Copy exactly the lines of the records below, and only those lines, beginning with the line that contains "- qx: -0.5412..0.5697" and ending with the line that contains "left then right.".

[RECORDED DATA]

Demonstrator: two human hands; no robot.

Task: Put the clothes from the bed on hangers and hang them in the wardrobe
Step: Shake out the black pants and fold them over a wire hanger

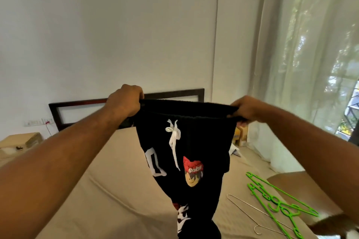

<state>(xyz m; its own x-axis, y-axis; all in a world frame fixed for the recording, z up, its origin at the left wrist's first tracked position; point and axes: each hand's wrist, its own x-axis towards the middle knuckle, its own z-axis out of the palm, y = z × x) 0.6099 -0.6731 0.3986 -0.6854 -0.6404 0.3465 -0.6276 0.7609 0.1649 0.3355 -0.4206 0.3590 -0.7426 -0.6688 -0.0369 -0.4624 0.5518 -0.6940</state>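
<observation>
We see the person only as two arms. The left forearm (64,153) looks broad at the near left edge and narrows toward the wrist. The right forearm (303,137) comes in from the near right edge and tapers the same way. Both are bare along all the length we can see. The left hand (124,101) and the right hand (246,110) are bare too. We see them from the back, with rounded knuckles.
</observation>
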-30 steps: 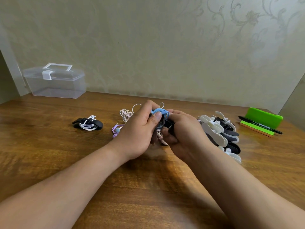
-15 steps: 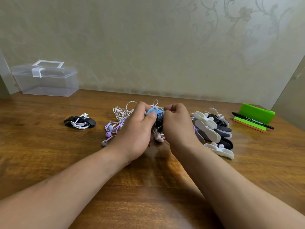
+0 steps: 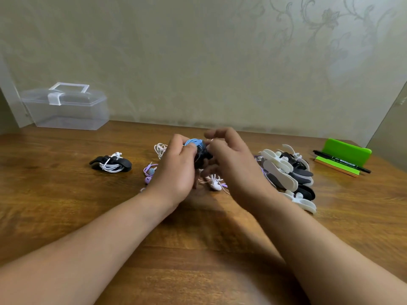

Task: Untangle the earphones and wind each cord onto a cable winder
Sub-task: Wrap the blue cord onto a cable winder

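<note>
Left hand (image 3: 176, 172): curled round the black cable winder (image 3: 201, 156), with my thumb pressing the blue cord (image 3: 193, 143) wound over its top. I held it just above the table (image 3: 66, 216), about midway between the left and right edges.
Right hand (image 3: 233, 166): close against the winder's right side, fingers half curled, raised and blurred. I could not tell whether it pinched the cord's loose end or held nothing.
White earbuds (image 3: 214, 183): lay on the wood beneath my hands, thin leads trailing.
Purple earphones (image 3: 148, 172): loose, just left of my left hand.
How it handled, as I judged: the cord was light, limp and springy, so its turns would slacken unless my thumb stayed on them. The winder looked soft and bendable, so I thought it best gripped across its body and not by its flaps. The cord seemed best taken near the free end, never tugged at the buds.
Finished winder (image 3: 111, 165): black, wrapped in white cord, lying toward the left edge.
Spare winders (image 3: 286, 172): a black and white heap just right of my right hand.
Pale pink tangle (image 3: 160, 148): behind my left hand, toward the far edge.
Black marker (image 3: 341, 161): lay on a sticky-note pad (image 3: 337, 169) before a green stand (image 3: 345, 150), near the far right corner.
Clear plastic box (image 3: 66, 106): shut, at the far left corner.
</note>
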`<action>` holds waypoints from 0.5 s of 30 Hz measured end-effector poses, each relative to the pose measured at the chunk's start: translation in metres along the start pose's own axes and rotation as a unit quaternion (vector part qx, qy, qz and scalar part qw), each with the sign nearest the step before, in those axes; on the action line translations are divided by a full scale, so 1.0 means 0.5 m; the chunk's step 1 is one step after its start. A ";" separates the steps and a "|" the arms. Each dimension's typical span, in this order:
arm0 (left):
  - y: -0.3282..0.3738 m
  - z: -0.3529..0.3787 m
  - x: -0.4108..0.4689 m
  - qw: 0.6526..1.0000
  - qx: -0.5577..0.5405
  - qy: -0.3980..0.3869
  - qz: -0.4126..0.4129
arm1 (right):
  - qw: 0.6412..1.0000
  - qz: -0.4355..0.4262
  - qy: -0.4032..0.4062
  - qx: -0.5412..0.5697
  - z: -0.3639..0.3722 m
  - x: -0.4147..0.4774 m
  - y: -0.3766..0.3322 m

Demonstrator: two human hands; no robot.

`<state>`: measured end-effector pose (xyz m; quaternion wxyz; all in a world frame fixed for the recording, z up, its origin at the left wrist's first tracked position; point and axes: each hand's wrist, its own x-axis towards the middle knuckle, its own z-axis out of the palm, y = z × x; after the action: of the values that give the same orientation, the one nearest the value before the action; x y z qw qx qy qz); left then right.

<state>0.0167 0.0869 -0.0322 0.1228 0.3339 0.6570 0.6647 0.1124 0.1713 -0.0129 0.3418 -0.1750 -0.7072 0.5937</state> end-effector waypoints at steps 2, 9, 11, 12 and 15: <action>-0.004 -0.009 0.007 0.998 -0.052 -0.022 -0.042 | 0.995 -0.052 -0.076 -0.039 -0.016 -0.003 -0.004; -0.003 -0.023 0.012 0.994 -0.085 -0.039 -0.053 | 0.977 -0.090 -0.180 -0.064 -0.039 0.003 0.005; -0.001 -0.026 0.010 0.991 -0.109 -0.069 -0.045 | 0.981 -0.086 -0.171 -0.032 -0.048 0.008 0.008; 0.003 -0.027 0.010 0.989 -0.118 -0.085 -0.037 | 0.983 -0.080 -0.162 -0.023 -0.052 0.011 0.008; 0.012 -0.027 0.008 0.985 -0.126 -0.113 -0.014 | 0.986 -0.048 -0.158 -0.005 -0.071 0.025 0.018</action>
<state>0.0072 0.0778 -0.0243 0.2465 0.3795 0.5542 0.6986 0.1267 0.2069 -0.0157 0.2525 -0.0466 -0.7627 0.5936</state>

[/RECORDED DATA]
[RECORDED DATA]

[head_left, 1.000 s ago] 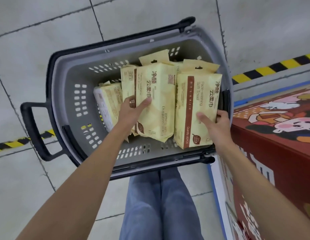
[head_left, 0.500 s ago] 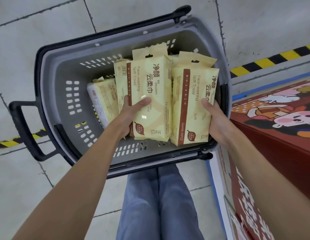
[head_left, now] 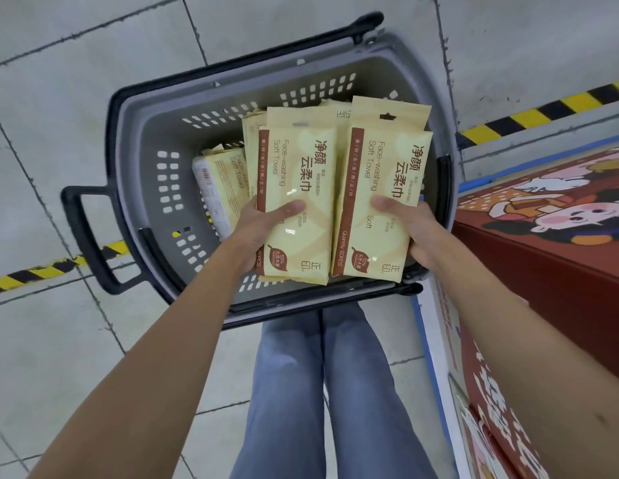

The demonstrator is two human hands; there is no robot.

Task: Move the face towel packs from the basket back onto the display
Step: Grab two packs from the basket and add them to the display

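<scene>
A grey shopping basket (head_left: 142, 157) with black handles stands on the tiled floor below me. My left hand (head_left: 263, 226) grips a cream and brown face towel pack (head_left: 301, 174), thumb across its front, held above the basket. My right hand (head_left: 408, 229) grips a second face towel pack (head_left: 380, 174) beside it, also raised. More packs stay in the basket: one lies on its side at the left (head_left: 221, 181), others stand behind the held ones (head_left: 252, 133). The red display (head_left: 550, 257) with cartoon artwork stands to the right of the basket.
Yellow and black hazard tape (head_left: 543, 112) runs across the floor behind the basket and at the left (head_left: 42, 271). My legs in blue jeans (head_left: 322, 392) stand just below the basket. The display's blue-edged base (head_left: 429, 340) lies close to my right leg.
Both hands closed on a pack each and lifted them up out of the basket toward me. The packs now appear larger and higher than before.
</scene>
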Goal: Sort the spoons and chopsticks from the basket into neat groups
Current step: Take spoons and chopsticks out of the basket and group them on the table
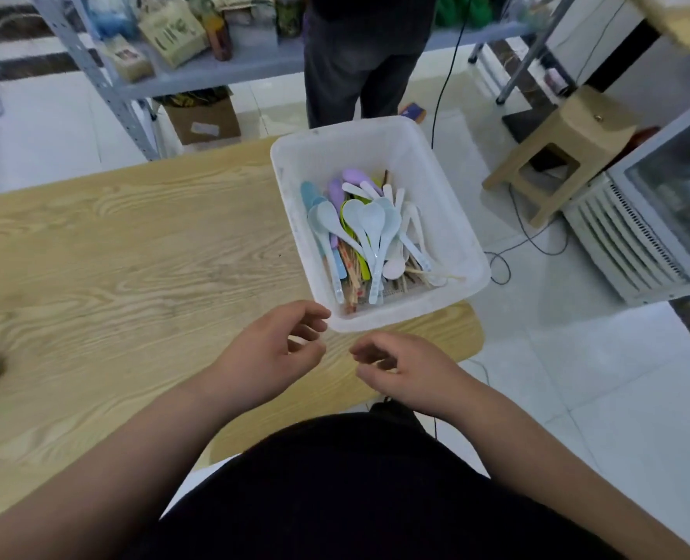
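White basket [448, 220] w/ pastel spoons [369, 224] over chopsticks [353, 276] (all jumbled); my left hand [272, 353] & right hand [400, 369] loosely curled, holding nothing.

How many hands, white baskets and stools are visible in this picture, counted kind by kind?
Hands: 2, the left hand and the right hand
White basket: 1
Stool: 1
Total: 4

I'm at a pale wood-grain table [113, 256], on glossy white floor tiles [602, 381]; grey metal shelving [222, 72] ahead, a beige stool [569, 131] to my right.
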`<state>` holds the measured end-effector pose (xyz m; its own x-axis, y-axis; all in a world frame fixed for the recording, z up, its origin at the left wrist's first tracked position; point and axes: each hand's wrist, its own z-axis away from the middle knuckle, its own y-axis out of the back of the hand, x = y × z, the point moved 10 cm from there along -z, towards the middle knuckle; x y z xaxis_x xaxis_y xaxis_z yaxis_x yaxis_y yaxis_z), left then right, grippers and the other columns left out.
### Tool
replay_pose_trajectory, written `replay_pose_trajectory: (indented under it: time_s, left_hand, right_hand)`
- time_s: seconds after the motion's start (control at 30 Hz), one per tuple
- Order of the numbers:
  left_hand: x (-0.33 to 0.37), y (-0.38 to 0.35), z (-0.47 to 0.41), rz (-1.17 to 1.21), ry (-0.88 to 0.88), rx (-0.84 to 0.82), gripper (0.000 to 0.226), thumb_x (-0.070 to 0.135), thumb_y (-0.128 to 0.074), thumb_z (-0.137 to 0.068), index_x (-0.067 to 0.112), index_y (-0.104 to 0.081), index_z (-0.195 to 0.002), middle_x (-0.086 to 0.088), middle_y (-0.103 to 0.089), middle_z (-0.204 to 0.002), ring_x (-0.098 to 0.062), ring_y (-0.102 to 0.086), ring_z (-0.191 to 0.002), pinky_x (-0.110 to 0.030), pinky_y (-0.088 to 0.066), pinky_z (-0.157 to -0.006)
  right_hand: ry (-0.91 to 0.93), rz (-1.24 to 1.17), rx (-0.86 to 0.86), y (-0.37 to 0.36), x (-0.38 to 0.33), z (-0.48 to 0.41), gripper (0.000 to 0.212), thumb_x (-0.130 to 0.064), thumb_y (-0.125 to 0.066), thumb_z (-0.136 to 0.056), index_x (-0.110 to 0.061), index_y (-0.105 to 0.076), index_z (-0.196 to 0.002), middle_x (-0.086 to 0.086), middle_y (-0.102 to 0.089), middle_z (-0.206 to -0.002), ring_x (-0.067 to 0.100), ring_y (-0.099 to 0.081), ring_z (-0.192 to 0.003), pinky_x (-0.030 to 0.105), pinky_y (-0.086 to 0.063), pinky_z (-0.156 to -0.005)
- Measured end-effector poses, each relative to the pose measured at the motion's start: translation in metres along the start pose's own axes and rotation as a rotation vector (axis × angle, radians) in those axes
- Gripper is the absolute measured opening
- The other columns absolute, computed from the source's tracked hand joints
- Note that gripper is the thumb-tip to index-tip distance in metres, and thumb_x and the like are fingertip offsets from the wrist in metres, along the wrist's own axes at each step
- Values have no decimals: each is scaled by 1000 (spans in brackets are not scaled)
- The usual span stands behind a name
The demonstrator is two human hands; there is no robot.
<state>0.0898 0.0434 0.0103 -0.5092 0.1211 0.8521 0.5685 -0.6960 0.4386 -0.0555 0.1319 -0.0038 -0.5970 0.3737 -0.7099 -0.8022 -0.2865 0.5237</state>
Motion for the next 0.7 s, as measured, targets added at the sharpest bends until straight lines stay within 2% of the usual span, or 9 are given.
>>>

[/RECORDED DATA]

RESULT BELOW —
  - qx: -0.5412..0.5697
  - z: -0.3639..0.3722 m
  - x: -0.4147..0.4774 m
  - y: -0.3766..0.3322 m

Demonstrator: two human hands; no robot.

`<state>`: measured end-effector pose (xyz m; quaternion wxyz; all in a world frame fixed for the recording, z up, its origin at the left wrist's first tracked position; point and axes: each hand's wrist, its own x-axis towards the middle knuckle, its own z-axis out of the palm, y = z × x; after the action: of the values that give the same orientation, the one nearest the value before the action; x y z qw qx qy qz); left then right.

What came before is the complete response.